Latest update is that Benoit has no access over VPN so he did try to replicate 
in local lab (assuming x86).
I will do quick fix in CSIT. I will disable MLX driver on Taishan.

Peter Mikus
Engineer - Software
Cisco Systems Limited

> -----Original Message-----
> From: Juraj Linkeš <juraj.lin...@pantheon.tech>
> Sent: Tuesday, December 3, 2019 3:09 PM
> To: Benoit Ganne (bganne) <bga...@cisco.com>; Peter Mikus -X (pmikus -
> PANTHEON TECH SRO at Cisco) <pmi...@cisco.com>; Maciek Konstantynowicz
> (mkonstan) <mkons...@cisco.com>; vpp-dev <vpp-dev@lists.fd.io>; csit-
> d...@lists.fd.io
> Cc: Vratko Polak -X (vrpolak - PANTHEON TECH SRO at Cisco)

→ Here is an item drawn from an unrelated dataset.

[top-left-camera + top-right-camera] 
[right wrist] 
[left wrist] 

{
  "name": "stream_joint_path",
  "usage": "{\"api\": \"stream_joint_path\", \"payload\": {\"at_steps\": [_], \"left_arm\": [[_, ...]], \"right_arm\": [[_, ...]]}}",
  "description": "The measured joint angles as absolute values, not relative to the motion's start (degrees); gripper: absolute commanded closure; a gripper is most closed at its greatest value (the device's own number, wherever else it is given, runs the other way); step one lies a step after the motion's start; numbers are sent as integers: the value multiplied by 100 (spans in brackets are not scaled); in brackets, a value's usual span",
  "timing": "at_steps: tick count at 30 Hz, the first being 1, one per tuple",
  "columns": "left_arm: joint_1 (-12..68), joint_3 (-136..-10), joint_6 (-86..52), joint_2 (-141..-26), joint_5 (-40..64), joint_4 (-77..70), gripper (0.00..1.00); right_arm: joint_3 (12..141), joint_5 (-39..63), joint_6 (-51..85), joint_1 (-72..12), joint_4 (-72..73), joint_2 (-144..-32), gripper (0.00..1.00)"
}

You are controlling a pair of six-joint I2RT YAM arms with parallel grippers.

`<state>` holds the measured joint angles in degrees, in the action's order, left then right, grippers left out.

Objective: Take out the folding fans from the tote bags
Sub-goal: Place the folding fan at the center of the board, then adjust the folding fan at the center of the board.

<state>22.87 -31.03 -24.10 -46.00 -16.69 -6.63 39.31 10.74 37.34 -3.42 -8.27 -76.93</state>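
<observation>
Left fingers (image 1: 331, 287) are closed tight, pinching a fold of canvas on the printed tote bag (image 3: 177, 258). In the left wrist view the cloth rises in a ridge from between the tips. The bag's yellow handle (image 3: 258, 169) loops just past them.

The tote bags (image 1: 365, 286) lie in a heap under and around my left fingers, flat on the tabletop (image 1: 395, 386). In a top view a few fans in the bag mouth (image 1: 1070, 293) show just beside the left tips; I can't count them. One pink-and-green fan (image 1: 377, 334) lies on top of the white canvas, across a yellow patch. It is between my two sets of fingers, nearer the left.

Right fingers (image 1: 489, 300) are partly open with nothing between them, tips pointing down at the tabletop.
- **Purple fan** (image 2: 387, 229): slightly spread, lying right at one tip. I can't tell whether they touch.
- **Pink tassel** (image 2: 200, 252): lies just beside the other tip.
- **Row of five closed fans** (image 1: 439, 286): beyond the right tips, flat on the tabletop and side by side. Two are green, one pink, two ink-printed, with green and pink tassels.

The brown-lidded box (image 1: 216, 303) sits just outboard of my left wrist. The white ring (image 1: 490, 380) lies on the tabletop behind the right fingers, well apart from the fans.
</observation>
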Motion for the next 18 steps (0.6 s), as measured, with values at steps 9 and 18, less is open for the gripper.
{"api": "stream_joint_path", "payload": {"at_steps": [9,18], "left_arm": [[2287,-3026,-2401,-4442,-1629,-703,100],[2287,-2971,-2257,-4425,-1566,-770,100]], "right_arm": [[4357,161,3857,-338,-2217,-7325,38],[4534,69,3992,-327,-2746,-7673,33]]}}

> <vrpo...@cisco.com>; lijian.zh...@arm.com; Honnappa Nagarahalli
> <honnappa.nagaraha...@arm.com>
> Subject: RE: CSIT - performance tests failing on Taishan
> 
> Hi Benoit,
> 
> Do you have access to FD.io lab? The Taishan servers are in it.
> 
> Juraj
> 
> -----Original Message-----
> From: Benoit Ganne (bganne) <bga...@cisco.com>
> Sent: Friday, November 29, 2019 4:03 PM
> To: Peter Mikus -X (pmikus - PANTHEON TECH SRO at Cisco)

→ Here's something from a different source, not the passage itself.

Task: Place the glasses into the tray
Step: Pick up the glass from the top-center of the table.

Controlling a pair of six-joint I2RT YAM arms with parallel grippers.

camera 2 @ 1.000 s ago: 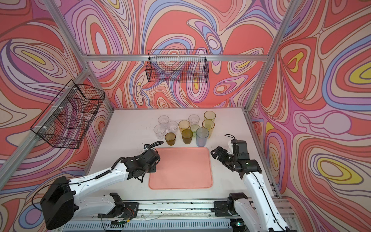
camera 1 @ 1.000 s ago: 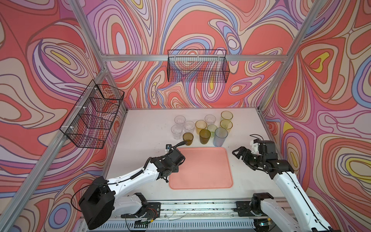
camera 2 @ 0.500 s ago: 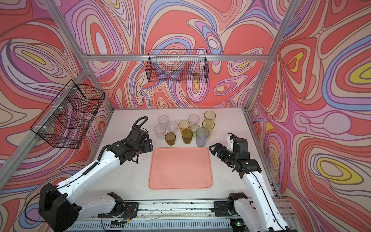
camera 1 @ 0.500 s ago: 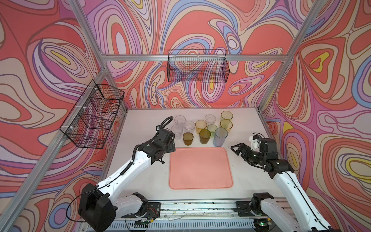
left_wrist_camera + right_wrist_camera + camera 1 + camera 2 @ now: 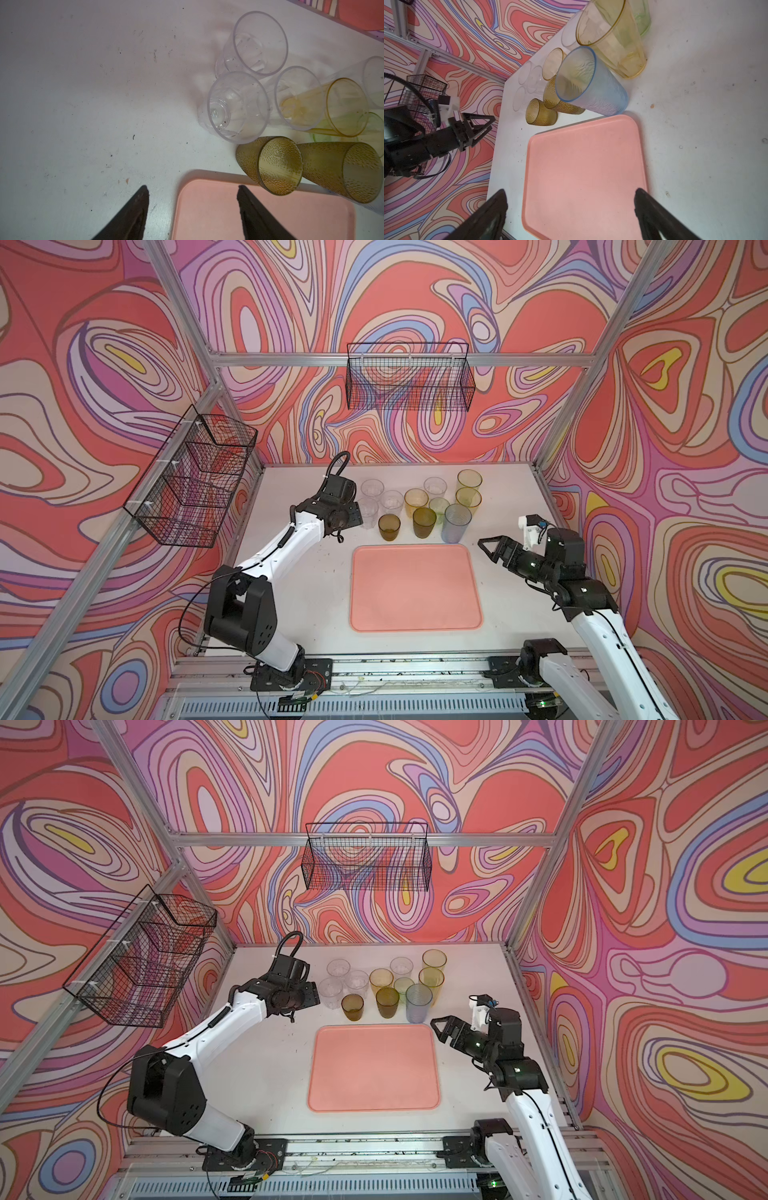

> <pmi...@cisco.com>; Juraj Linkeš <juraj.lin...@pantheon.tech>; Maciek
> Konstantynowicz (mkonstan) <mkons...@cisco.com>; vpp-dev <vpp-
> d...@lists.fd.io>; csit-...@lists.fd.io
> Cc: Vratko Polak -X (vrpolak - PANTHEON TECH SRO at Cisco)
> <vrpo...@cisco.com>; lijian.zh...@arm.com; Honnappa Nagarahalli
> <honnappa.nagaraha...@arm.com>
> Subject: RE: CSIT - performance tests failing on Taishan
> 
> Hi Peter, can I get access to the setup to investigate?
> 
> Best
> ben
> 
> > -----Original Message-----
> > From: Peter Mikus -X (pmikus - PANTHEON TECH SRO at Cisco)
> > <pmi...@cisco.com>
> > Sent: vendredi 29 novembre 2019 11:08
> > To: Benoit Ganne (bganne) <bga...@cisco.com>; Juraj Linkeš
> > <juraj.lin...@pantheon.tech>; Maciek Konstantynowicz (mkonstan)

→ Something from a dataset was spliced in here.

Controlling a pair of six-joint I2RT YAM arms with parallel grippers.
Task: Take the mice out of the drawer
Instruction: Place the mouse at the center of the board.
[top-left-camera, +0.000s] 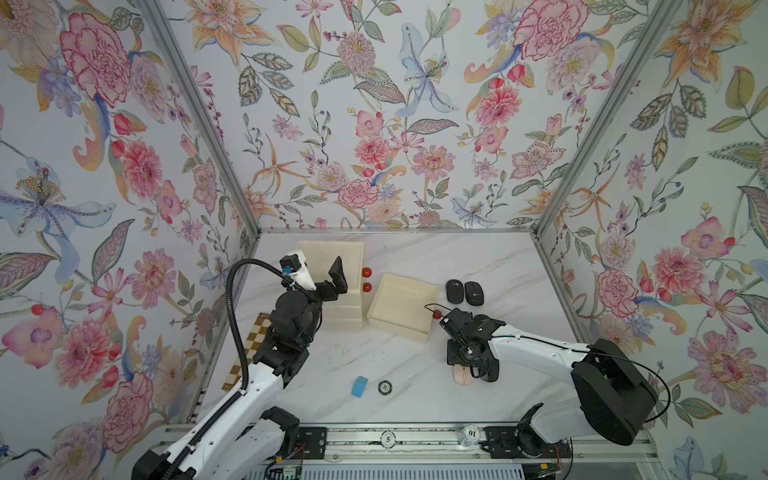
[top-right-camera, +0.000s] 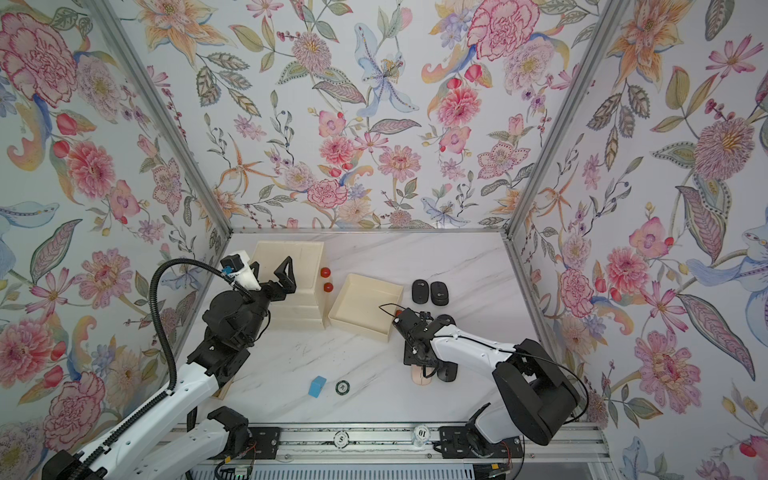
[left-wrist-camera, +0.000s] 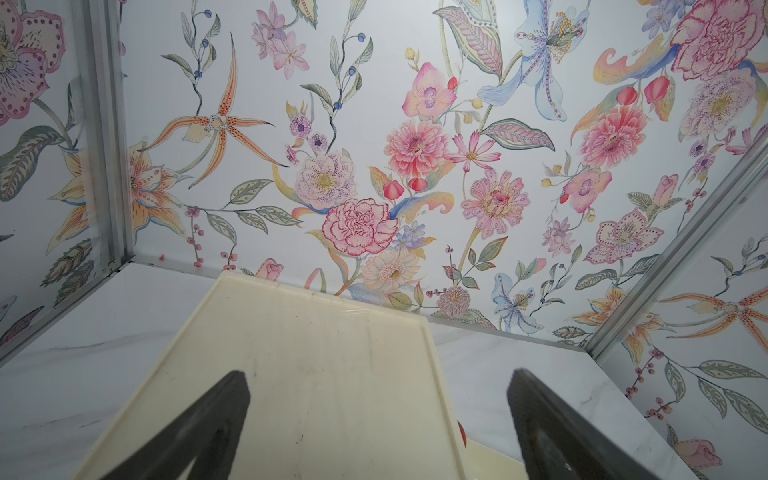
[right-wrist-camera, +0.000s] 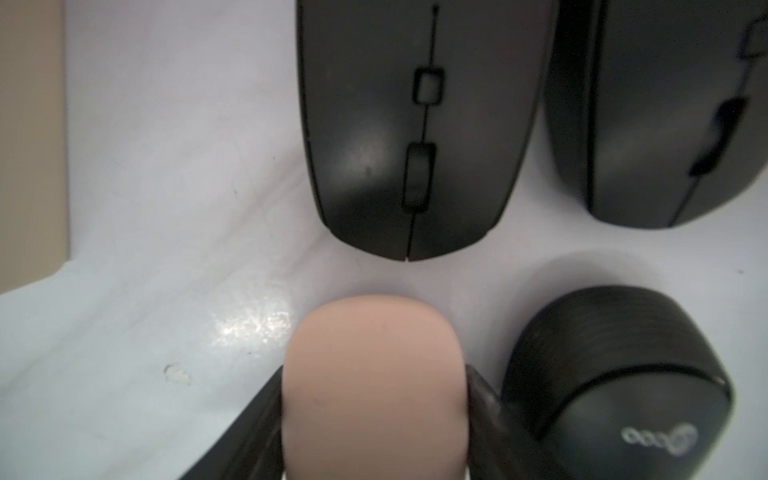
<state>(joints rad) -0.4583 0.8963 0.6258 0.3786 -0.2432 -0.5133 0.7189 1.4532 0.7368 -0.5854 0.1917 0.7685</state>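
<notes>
1. Robot lab test cell, pretty sure.
2. Floral-wallpaper panels (top-left-camera: 374, 124) on silver aluminium posts (top-left-camera: 598, 120) box in the white marble-look tabletop (top-left-camera: 498, 257).
3. Two white-and-black robot arms (top-left-camera: 536, 349) mounted on a silver rail (top-left-camera: 415, 442) fronting that tabletop.

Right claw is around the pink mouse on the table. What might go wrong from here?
1. The right claw flanks the pink mouse. One finger sits almost against the neighbouring black mouse, so opening wider may shove that one.
2. If a pad sticks on lift-off, the pink mouse may drag into the black mouse ahead.
</notes>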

> > <mkons...@cisco.com>; vpp-dev <vpp-dev@lists.fd.io>;
> > csit-...@lists.fd.io
> > Cc: Vratko Polak -X (vrpolak - PANTHEON TECH SRO at Cisco)
> > <vrpo...@cisco.com>; Benoit Ganne (bganne) <bga...@cisco.com>;
> > lijian.zh...@arm.com; Honnappa Nagarahalli
> > <honnappa.nagaraha...@arm.com>
> > Subject: RE: CSIT - performance tests failing on Taishan
> >
> > +dev lists
> >
> > Peter Mikus
> > Engineer - Software
> > Cisco Systems Limited
> >
> > > -----Original Message-----
> > > From: Peter Mikus -X (pmikus - PANTHEON TECH SRO at Cisco)
> > > Sent: Friday, November 29, 2019 11:06 AM
> > > To: Benoit Ganne (bganne) <bga...@cisco.com>; Juraj Linkeš
> > > <juraj.lin...@pantheon.tech>; Maciek Konstantynowicz (mkonstan)
> > > <mkons...@cisco.com>
> > > Cc: Vratko Polak -X (vrpolak - PANTHEON TECH SRO at Cisco)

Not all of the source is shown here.